Published December 17, 2019
Boron carbide is one of the hardest materials on earth yet also very lightweight, which explains why it has been used in making vehicle armor and body protection for soldiers. Building upon decades of research on how to make boron carbide even more efficient, an engineering team at the University of Florida (UF) has been conducting supercomputer simulations to better understand the nanoscale level deformation mechanisms of this important material.
The research, which primarily used the Comet supercomputer at the San Diego Supercomputer Center (SDSC) at UC San Diego along with the Stampede and Stampede2 systems at the Texas Advanced Computing Center (TACC), may ultimately provide insight into better protective mechanisms for vehicle and soldier armor after further testing and development.
The study, using fundamental physics principles including quantum mechanics, was published earlier this year in an article called High-Pressure Deformation and Amorphization in Boron Carbide in the Journal of Applied Physics. Access to Comet was provided by a grant from the National Science Foundation’s Extreme Science and Engineering Discovery Environment, or XSEDE.
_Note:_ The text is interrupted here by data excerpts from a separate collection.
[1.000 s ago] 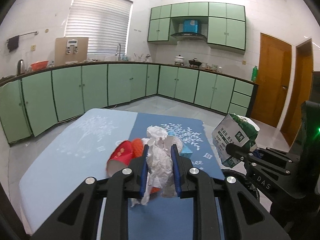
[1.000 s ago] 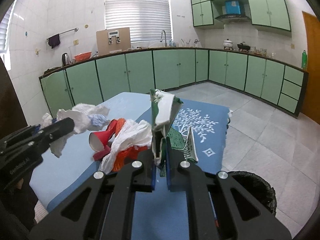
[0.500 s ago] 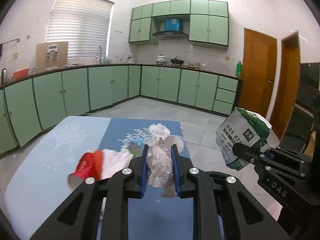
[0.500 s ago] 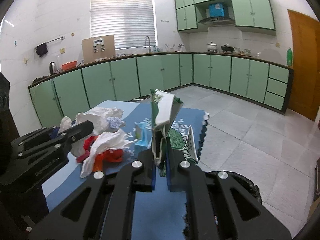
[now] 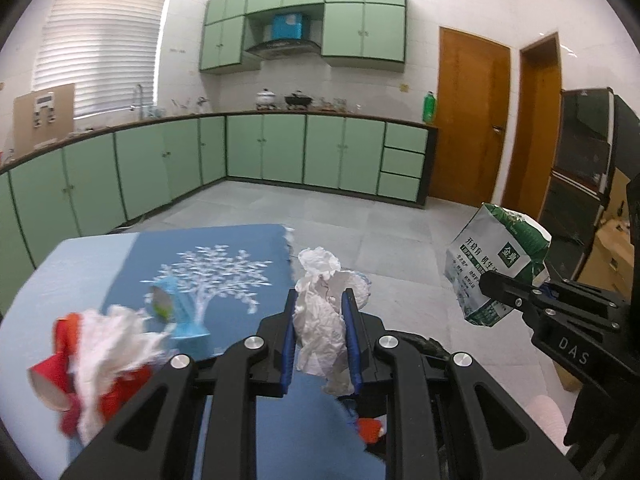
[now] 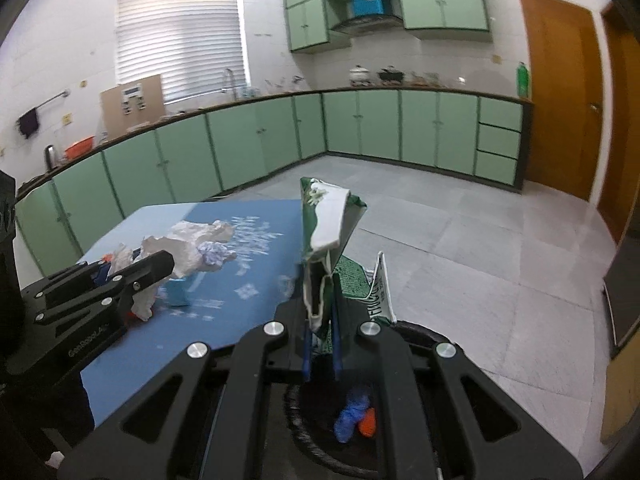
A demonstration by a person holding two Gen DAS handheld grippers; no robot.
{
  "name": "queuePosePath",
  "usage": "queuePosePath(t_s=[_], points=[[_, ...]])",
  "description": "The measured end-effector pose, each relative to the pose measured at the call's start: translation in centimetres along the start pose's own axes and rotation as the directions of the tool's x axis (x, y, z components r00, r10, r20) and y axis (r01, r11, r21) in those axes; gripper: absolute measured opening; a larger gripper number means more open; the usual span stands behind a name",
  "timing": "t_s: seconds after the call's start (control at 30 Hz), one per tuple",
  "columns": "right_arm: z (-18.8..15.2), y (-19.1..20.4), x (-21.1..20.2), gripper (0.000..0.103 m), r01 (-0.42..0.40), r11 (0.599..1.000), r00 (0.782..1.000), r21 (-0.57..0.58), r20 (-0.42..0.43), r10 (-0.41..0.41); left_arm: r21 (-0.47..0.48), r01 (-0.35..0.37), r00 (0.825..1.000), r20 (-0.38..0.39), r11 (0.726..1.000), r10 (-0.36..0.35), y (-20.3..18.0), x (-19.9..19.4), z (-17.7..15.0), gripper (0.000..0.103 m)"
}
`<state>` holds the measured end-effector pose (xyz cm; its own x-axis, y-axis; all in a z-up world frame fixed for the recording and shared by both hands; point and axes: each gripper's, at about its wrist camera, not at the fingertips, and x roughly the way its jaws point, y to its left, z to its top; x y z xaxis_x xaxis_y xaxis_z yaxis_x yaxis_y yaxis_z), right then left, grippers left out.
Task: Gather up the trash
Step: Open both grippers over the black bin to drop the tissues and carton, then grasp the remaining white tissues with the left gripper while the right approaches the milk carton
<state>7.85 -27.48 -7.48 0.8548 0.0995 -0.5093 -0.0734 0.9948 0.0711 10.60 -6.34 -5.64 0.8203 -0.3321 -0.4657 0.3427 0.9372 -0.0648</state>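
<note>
In the left wrist view my left gripper [image 5: 320, 300] is shut on a crumpled white paper [image 5: 320, 320], held past the right edge of the blue tablecloth [image 5: 240, 248]. To its right my right gripper [image 5: 486, 282] is shut on a green-and-white milk carton [image 5: 496, 264]. The right wrist view shows that carton [image 6: 326, 236] upright between the right gripper's [image 6: 320, 296] blue pads, above the black trash bin [image 6: 424, 334]. There the left gripper [image 6: 160, 260] with its paper [image 6: 192, 246] hangs at the left over the table.
On the cloth lie a red paper cup wrapped in white tissue [image 5: 100, 356] and a small blue carton [image 5: 180, 312]. Blue and orange scraps [image 6: 356, 416] sit inside the bin. Tiled floor [image 6: 460, 248], green cabinets and wooden doors lie beyond the table.
Both grippers have swung right, from over the heap on the table to its right end, and the bin has come under them. Both grips are unchanged.
</note>
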Motion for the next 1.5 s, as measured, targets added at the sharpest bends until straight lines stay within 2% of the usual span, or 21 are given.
queuePosePath(t_s=[0.33, 0.7, 0.8, 0.83, 0.87, 0.9, 1.0, 1.13, 1.2, 1.27, 1.5], points=[[-2.8, -5.4, 3.6, 0.007, 0.093, 0.993, 0.994, 0.072, -0.071, -0.088, 0.026, 0.070, 0.995, -0.074, 0.997, -0.068, -4.3, 6.8, -0.5, 0.022], [-4.6, -8.4, 8.4, 0.007, 0.139, 0.984, 0.979, 0.109, -0.167, -0.120, 0.050, 0.111, 0.980, -0.170, 0.993, -0.101, -6.5, 12.5, -1.0, 0.022], [-5.0, -8.8, 9.2, 0.011, 0.155, 0.982, 0.974, 0.108, -0.183, -0.134, 0.051, 0.132, 0.972, -0.201, 0.990, -0.119, -6.8, 13.7, -1.2, 0.029], [-5.0, -8.8, 9.3, 0.014, 0.160, 0.981, 0.972, 0.111, -0.191, -0.137, 0.051, 0.133, 0.972, -0.202, 0.990, -0.121, -6.9, 13.8, -1.2, 0.034], [-4.7, -8.8, 9.6, 0.017, 0.161, 0.980, 0.971, 0.116, -0.196, -0.137, 0.048, 0.141, 0.970, -0.205, 0.989, -0.128, -6.9, 13.9, -1.2, 0.045], [-4.9, -9.0, 9.6, 0.025, 0.167, 0.978, 0.970, 0.121, -0.199, -0.141, 0.044, 0.147, 0.969, -0.205, 0.988, -0.135, -6.8, 14.0, -1.3, 0.051], [-4.8, -9.5, 9.7, 0.031, 0.182, 0.975, 0.967, 0.130, -0.201, -0.154, 0.032, 0.163, 0.968, -0.196, 0.986, -0.154, -6.6, 13.6, -1.2, 0.058], [-5.0, -9.7, 9.0, 0.059, 0.217, 0.965, 0.965, 0.144, -0.183, -0.190, 0.010, 0.160, 0.970, -0.187, 0.987, -0.155, -5.8, 13.0, -0.9, 0.061], [-4.9, -9.4, 8.4, 0.080, 0.241, 0.960, 0.962, 0.144, -0.166, -0.217, 0.007, 0.149, 0.973, -0.178, 0.989, -0.145, -5.3, 12.4, -0.7, 0.065], [-4.8, -9.1, 7.8, 0.086, 0.244, 0.959, 0.964, 0.145, -0.147, -0.223, 0.012, 0.132, 0.979, -0.162, 0.991, -0.128, -4.7, 11.5, -0.4, 0.068], [-3.3, -6.1, 5.5, 0.090, 0.200, 0.971, 0.978, 0.127, -0.083, -0.191, 0.046, 0.013, 0.997, -0.075, 0.999, -0.010, -1.8, 6.2, 0.2, 0.075]])
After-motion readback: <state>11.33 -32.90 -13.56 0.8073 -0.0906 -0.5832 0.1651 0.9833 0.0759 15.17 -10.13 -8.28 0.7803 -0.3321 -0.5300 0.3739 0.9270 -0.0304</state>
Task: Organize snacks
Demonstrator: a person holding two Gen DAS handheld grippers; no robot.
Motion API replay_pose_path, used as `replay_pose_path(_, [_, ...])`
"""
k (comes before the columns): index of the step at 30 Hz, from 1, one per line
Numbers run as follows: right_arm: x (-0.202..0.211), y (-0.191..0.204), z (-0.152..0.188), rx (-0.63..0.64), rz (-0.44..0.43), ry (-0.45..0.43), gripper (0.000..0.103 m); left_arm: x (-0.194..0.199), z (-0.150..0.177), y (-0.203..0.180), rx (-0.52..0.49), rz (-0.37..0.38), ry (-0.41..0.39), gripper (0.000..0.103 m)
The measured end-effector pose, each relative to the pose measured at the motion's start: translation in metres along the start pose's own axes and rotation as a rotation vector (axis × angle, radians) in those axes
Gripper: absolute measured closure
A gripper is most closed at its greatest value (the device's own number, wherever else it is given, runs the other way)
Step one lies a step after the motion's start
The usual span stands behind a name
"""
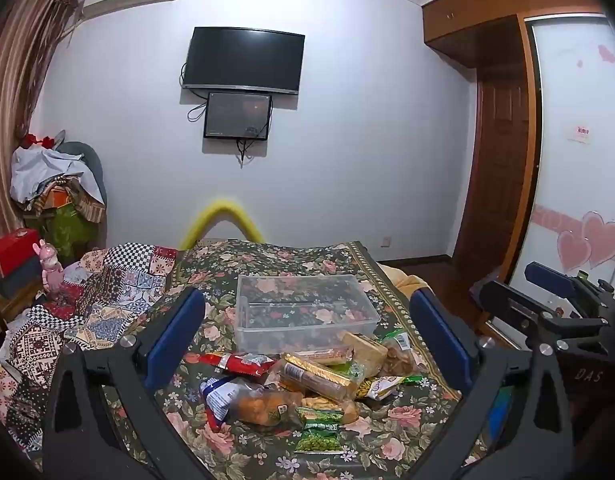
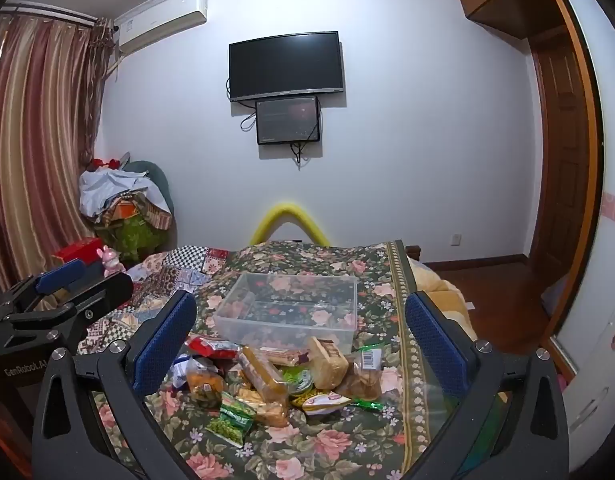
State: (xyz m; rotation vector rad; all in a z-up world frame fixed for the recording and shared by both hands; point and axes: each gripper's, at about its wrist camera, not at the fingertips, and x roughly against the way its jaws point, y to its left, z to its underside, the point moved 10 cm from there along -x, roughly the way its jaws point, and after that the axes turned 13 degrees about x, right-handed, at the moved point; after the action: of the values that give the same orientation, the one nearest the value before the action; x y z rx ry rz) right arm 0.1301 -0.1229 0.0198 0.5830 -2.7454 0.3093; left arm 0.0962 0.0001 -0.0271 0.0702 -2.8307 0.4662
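From the left wrist, the left gripper (image 1: 307, 332) hangs with its jaws wide apart and nothing between them, above the snack pile (image 1: 307, 384) lying just in front of the clear plastic bin (image 1: 305, 312) on the floral cloth (image 1: 395, 432).

From the right wrist, the right gripper (image 2: 301, 332) also gapes empty; the snack pile (image 2: 279, 380) touches the bin's (image 2: 291, 308) near wall, green pea packet (image 2: 231, 420) nearest.
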Motion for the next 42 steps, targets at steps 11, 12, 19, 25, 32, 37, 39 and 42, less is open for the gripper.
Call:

“Our research provided new insights and an excellent way of analyzing the root cause of catastrophic failure at high pressure induced by high-velocity impacts,” said UF Professor Ghatu Subhash of Mechanical and Aerospace Engineering. “Although boron carbide has several desirable properties, under high-velocity projectile impacts it suffers from a deleterious phenomenon called amorphization, where its crystal structure collapses in nanometer-sized regions within the materials.”
Amorphization is the precursor for cracks in the armor, which may cause eventual catastrophic failure.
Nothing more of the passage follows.